The increasing prevalence of asthma is linked to westernization and urbanization. Farm environments have been associated with a lower risk of asthma development. However, this may not be universal, as the association differs across birth cohorts and farming methods. The aim of this study was to investigate the associations of farm upbringing with asthma in different generations and at different times in history.
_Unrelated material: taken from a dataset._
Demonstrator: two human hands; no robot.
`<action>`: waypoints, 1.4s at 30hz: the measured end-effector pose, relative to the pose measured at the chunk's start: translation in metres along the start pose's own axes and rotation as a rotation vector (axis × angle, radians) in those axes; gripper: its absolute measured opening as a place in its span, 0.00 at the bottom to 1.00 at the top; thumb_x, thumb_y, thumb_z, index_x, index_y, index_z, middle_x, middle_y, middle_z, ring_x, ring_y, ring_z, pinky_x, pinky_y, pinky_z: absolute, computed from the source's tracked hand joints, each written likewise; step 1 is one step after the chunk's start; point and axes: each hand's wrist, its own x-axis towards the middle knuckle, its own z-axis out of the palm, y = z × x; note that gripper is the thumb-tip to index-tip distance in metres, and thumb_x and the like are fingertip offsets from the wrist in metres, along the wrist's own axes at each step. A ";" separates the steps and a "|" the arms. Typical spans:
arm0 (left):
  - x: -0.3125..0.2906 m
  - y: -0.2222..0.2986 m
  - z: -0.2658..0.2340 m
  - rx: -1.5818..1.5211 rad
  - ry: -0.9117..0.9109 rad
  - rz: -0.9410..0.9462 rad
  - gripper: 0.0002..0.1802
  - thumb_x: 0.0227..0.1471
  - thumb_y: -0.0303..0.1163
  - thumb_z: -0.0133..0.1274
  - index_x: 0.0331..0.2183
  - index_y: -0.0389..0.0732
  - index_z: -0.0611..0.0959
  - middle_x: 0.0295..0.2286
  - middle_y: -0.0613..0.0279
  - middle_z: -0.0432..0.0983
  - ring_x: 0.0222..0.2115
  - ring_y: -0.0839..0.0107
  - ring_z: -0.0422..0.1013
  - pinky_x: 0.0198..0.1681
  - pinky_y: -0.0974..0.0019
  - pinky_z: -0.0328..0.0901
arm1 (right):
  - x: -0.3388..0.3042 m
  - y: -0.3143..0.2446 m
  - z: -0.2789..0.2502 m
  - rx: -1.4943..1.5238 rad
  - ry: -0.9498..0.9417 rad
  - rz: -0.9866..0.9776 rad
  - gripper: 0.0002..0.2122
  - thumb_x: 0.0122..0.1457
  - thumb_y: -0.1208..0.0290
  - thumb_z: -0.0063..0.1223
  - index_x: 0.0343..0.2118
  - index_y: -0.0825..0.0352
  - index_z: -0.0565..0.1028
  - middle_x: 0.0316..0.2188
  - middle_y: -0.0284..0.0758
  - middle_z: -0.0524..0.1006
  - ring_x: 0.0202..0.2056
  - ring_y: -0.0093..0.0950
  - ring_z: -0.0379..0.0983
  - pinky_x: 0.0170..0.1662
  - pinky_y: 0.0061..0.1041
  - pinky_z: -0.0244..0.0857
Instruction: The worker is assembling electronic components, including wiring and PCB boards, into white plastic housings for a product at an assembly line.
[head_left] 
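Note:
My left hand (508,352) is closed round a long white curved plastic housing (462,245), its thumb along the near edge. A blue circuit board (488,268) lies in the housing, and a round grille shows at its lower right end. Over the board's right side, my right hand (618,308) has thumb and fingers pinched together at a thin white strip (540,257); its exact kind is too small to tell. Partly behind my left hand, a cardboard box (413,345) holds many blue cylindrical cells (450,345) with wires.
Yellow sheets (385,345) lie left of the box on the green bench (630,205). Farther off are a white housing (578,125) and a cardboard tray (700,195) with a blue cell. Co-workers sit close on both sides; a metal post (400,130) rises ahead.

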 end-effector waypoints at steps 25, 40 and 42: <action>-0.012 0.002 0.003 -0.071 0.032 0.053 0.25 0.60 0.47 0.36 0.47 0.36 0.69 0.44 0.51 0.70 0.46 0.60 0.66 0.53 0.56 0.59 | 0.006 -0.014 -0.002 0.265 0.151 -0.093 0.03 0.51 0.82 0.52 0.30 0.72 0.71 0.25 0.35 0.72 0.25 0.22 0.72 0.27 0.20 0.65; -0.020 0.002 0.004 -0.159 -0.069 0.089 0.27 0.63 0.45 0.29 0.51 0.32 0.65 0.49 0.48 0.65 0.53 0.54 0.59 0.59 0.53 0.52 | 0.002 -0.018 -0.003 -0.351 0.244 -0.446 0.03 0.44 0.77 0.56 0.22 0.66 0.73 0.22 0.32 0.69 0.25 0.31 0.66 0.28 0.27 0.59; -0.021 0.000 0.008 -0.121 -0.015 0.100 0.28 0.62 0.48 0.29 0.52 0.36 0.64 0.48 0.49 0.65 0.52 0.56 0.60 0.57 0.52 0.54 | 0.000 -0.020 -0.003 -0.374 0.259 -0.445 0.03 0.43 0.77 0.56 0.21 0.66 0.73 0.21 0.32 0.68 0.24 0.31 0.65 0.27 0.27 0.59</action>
The study population consisted of three generations: 13,868 subjects participating in the ECRHS in 2010, their 9,638 parents, and their 8,885 offspring participating in RHINESSA in 2013. Information on place of upbringing and self-reported ever asthma was provided via questionnaires. Logistic regression was performed including subgroup analysis stratified by generation and birthyear into ten-year-intervals. The prevalence of asthma increased from 8% among grandparents to 13% among parents and to 18% among offspring. An overall analysis showed an inverse association of farm upbringing on the risk of asthma (OR = 0.64; 95%CI 0.55–0.74). Subgroup analysis stratified into ten-year-intervals showed a tendency towards a more pronounced inverse association between growing up on a farm and asthma among subjects born in the 1940s (0.74; 0.48–1.12), 1950s (0.70; 0.54–0.90) and 1960s (0.70; 0.52–0.93). For subjects born in 1970 and thereafter this association appeared less consistent. While growing up on a farm was associated with a reduced risk of developing asthma in participants born between 1945–1999, this was mainly driven by generations born from 1945 to 1973.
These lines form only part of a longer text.